PROBLEM DESCRIPTION:
Among the entries below, please show each line that carries the word "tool".

DATA EXTRACT:
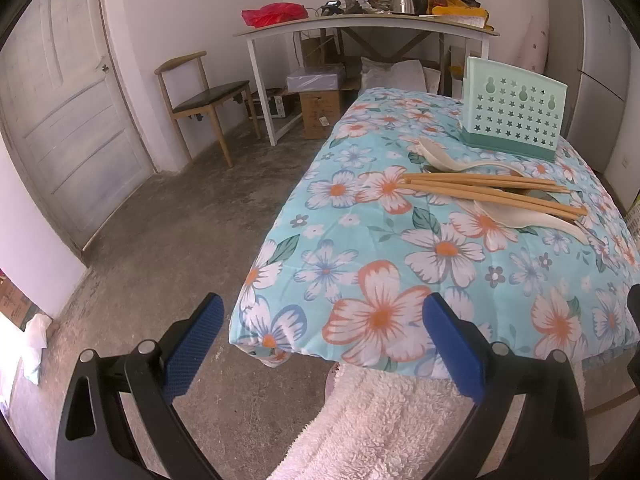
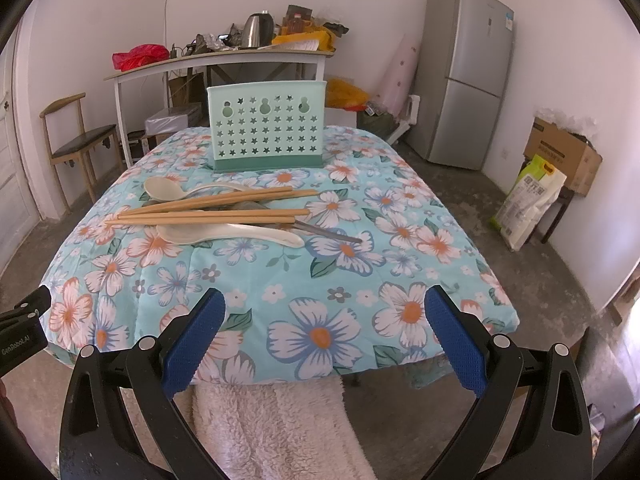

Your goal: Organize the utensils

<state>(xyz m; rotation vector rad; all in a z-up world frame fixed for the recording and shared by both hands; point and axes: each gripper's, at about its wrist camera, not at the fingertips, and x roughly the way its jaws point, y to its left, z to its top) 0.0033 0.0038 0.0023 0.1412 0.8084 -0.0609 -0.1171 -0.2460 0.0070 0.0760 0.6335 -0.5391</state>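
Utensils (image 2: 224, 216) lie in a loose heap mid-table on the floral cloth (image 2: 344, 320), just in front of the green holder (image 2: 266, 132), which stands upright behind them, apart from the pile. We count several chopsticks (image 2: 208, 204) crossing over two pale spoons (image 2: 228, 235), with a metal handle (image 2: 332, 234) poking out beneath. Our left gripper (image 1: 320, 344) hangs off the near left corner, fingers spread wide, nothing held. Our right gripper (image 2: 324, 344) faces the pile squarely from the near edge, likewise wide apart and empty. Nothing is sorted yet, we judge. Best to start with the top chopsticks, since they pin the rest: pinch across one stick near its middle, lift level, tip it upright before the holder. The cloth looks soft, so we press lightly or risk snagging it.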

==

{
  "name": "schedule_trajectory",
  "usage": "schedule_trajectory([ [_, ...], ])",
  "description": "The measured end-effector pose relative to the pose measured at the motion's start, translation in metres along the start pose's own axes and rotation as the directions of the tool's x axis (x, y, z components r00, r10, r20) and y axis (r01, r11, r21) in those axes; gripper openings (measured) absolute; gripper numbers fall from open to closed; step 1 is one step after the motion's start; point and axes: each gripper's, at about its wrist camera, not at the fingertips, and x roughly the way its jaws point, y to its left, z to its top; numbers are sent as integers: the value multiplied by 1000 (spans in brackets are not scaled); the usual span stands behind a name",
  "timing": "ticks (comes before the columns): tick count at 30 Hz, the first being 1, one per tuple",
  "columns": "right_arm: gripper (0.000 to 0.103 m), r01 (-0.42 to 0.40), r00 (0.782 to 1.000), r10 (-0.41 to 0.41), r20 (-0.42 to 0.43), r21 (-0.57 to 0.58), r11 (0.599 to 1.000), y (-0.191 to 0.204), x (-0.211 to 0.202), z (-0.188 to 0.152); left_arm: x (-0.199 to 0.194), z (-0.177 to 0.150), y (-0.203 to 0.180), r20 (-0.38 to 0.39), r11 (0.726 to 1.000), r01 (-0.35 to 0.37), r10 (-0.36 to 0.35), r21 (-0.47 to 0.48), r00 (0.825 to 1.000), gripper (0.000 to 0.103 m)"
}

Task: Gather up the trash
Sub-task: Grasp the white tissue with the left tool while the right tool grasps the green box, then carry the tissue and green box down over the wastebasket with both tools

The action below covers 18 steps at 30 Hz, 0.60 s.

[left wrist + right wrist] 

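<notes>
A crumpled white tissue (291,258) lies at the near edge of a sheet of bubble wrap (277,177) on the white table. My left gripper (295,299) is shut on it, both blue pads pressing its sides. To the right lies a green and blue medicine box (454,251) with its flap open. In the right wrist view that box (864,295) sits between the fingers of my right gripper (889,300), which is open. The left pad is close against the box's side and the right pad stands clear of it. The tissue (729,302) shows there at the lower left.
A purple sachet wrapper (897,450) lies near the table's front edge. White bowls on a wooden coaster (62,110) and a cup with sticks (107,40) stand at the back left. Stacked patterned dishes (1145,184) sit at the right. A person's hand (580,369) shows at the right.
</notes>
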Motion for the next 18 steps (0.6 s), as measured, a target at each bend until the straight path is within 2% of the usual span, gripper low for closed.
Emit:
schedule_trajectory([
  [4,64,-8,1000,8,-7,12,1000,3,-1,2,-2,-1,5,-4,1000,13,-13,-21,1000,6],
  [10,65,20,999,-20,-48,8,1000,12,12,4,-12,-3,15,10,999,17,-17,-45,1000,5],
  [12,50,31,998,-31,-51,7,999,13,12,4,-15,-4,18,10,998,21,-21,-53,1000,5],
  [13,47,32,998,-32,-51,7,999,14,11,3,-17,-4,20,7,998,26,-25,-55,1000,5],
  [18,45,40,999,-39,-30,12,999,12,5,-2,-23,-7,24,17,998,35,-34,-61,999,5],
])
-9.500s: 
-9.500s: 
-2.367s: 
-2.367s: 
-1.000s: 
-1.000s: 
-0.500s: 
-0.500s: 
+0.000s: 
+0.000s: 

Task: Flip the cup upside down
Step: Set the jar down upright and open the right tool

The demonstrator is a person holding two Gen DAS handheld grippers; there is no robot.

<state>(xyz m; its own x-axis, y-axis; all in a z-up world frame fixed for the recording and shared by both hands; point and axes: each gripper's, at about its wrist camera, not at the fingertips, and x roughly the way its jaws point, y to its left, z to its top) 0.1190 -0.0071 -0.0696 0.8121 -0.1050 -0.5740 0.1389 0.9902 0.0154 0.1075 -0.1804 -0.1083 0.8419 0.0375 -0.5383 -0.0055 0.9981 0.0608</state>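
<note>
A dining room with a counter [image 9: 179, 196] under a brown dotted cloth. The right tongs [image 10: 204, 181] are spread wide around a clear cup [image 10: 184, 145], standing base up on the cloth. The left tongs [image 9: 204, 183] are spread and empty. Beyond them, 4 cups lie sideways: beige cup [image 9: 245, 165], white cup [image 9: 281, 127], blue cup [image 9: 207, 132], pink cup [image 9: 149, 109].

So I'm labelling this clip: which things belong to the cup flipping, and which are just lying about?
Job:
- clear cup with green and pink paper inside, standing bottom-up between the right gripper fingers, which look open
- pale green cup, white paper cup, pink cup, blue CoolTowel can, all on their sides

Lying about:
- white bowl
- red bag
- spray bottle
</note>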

RESPONSE TO THIS EXERCISE:
  "description": "The measured end-effector pose relative to the pose measured at the motion's start, translation in metres along the start pose's own axes and rotation as the directions of the tool's x axis (x, y, z components r00, r10, r20) and y axis (r01, r11, r21) in those axes; gripper openings (measured) absolute; gripper numbers fall from open to closed; step 1 is one step after the motion's start; point and axes: each gripper's, at about its wrist camera, not at the fingertips, and x roughly the way its jaws point, y to its left, z to its top; numbers are sent as integers: the value multiplied by 1000 (spans in brackets are not scaled); the usual span stands behind a name",
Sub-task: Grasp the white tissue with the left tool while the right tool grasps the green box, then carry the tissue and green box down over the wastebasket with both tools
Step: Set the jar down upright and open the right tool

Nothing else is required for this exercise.